Task requirements
Each line below is to be copied exactly; images do not go into the copy.

Data section

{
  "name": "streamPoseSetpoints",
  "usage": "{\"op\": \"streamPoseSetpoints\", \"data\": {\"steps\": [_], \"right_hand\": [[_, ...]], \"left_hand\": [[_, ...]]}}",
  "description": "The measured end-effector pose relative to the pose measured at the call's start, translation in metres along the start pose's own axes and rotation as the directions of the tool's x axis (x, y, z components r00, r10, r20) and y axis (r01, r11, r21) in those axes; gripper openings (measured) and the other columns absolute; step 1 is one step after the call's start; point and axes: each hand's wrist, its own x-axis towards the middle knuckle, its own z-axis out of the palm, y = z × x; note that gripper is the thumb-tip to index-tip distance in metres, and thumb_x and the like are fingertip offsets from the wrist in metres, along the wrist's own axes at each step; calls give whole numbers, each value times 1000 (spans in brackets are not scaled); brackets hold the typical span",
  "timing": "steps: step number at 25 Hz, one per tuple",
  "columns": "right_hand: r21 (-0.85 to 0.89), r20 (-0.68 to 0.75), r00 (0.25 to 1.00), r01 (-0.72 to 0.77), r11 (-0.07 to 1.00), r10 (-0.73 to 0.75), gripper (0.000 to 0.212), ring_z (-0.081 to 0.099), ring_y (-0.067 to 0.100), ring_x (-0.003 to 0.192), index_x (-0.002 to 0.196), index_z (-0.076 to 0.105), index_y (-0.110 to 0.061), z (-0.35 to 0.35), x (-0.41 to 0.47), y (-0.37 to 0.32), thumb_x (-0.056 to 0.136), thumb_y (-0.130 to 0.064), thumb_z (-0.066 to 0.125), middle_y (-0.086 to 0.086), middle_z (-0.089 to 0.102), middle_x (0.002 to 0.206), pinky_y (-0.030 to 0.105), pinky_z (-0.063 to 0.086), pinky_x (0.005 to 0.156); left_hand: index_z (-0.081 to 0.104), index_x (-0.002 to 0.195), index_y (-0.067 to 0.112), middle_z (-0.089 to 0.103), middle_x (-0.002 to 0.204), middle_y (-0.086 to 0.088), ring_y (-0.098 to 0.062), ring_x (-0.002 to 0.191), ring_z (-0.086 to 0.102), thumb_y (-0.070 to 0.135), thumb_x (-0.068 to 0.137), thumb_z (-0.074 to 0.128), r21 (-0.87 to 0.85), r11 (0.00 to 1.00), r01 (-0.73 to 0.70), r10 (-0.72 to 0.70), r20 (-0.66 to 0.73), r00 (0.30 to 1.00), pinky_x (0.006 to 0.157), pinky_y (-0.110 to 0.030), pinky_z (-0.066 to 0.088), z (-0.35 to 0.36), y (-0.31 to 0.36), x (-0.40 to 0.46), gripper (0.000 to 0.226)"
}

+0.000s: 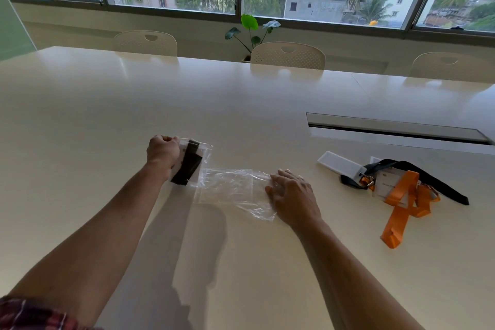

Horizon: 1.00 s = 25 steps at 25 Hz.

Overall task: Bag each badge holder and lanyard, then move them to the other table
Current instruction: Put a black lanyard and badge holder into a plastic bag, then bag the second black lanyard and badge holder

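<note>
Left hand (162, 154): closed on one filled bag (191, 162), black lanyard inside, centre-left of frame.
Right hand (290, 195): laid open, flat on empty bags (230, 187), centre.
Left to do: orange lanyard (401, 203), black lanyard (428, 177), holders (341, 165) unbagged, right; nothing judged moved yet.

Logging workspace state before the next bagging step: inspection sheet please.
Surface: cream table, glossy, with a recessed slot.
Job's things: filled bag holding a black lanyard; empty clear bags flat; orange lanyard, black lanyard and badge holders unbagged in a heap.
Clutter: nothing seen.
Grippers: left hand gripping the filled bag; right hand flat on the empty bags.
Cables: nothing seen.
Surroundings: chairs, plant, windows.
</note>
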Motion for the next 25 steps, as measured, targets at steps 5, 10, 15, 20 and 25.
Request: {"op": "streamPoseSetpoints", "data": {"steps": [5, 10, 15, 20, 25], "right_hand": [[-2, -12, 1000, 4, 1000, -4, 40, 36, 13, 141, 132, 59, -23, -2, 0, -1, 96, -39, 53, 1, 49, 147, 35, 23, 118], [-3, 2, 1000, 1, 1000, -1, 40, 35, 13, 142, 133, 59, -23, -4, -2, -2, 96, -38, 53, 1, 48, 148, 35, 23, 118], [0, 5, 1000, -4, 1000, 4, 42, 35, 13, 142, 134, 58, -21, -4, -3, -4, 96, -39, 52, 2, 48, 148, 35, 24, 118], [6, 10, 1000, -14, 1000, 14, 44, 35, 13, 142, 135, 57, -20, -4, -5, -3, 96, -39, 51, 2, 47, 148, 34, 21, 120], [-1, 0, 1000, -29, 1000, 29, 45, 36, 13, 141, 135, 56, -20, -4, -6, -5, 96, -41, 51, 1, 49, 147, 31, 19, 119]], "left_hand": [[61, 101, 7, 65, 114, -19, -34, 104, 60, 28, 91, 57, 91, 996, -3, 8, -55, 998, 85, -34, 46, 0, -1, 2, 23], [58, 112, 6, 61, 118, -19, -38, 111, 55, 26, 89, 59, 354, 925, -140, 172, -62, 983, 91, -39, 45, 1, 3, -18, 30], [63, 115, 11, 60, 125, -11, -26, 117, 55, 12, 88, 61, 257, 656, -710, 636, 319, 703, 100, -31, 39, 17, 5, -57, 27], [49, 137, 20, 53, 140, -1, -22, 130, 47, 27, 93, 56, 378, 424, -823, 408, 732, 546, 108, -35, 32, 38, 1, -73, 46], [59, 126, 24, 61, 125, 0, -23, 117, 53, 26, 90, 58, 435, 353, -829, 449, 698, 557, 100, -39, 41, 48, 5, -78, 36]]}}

Answer to the exercise
{
  "name": "streamPoseSetpoints",
  "usage": "{\"op\": \"streamPoseSetpoints\", \"data\": {\"steps\": [_], \"right_hand\": [[_, ...]], \"left_hand\": [[_, ...]]}}",
  "description": "The measured end-effector pose relative to the pose measured at the call's start, translation in metres along the start pose's own axes and rotation as the directions of the tool's x axis (x, y, z components r00, r10, r20) and y axis (r01, r11, r21) in those axes; gripper openings (measured) and the other columns absolute; step 1 is one step after the call's start; point and axes: each hand's wrist, its own x-axis towards the middle knuckle, its own z-axis out of the palm, y = z × x; note that gripper is the thumb-tip to index-tip distance in metres, and thumb_x and the like are fingertip offsets from the wrist in metres, along the wrist's own axes at each step; calls give whole numbers, each value times 1000 (spans in brackets are not scaled); brackets hold the typical span",
  "timing": "steps: step number at 25 Hz, one per tuple",
  "columns": "right_hand: r21 (-0.85 to 0.89), r20 (-0.68 to 0.75), r00 (0.25 to 1.00), r01 (-0.72 to 0.77), r11 (-0.07 to 1.00), r10 (-0.73 to 0.75), gripper (0.000 to 0.212), ring_z (-0.081 to 0.099), ring_y (-0.067 to 0.100), ring_x (-0.003 to 0.192), index_x (-0.002 to 0.196), index_z (-0.076 to 0.105), index_y (-0.110 to 0.061), z (-0.35 to 0.35), x (-0.41 to 0.47), y (-0.37 to 0.32), thumb_x (-0.056 to 0.136), thumb_y (-0.130 to 0.064), thumb_z (-0.066 to 0.125), middle_y (-0.086 to 0.086), middle_z (-0.089 to 0.102), middle_x (0.002 to 0.206), pinky_y (-0.030 to 0.105), pinky_z (-0.063 to 0.086), pinky_x (0.005 to 0.156); left_hand: index_z (-0.081 to 0.104), index_x (-0.002 to 0.195), index_y (-0.067 to 0.112), middle_z (-0.089 to 0.103), middle_x (-0.002 to 0.204), middle_y (-0.086 to 0.088), ring_y (-0.098 to 0.062), ring_x (-0.002 to 0.191), ring_z (-0.086 to 0.102), thumb_y (-0.070 to 0.135), thumb_x (-0.068 to 0.137), thumb_z (-0.074 to 0.128), r21 (-0.87 to 0.85), r11 (0.00 to 1.00), r01 (-0.73 to 0.70), r10 (-0.72 to 0.70), r20 (-0.66 to 0.73), r00 (0.30 to 1.00), pinky_x (0.006 to 0.157), pinky_y (-0.110 to 0.030), pinky_z (-0.066 to 0.088), z (-0.35 to 0.36), y (-0.31 to 0.36), x (-0.40 to 0.46), gripper (0.000 to 0.226)"
}

+0.000s: 

Horizon: 1.00 s = 25 steps at 25 Hz.

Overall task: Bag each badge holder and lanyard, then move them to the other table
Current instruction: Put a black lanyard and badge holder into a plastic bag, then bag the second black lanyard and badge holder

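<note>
Left hand (162, 154): closed on one filled bag (191, 162), black lanyard inside, centre-left of frame.
Right hand (290, 195): laid open, flat on empty bags (230, 187), centre.
Left to do: orange lanyard (401, 203), black lanyard (428, 177), holders (341, 165) unbagged, right; nothing judged moved yet.

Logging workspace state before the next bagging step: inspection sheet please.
Surface: cream table, glossy, with a recessed slot.
Job's things: filled bag holding a black lanyard; empty clear bags flat; orange lanyard, black lanyard and badge holders unbagged in a heap.
Clutter: nothing seen.
Grippers: left hand gripping the filled bag; right hand flat on the empty bags.
Cables: nothing seen.
Surroundings: chairs, plant, windows.
</note>
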Motion for the next 25 steps, as measured, targets at steps 5, 10, 15, 20 and 25.
Request: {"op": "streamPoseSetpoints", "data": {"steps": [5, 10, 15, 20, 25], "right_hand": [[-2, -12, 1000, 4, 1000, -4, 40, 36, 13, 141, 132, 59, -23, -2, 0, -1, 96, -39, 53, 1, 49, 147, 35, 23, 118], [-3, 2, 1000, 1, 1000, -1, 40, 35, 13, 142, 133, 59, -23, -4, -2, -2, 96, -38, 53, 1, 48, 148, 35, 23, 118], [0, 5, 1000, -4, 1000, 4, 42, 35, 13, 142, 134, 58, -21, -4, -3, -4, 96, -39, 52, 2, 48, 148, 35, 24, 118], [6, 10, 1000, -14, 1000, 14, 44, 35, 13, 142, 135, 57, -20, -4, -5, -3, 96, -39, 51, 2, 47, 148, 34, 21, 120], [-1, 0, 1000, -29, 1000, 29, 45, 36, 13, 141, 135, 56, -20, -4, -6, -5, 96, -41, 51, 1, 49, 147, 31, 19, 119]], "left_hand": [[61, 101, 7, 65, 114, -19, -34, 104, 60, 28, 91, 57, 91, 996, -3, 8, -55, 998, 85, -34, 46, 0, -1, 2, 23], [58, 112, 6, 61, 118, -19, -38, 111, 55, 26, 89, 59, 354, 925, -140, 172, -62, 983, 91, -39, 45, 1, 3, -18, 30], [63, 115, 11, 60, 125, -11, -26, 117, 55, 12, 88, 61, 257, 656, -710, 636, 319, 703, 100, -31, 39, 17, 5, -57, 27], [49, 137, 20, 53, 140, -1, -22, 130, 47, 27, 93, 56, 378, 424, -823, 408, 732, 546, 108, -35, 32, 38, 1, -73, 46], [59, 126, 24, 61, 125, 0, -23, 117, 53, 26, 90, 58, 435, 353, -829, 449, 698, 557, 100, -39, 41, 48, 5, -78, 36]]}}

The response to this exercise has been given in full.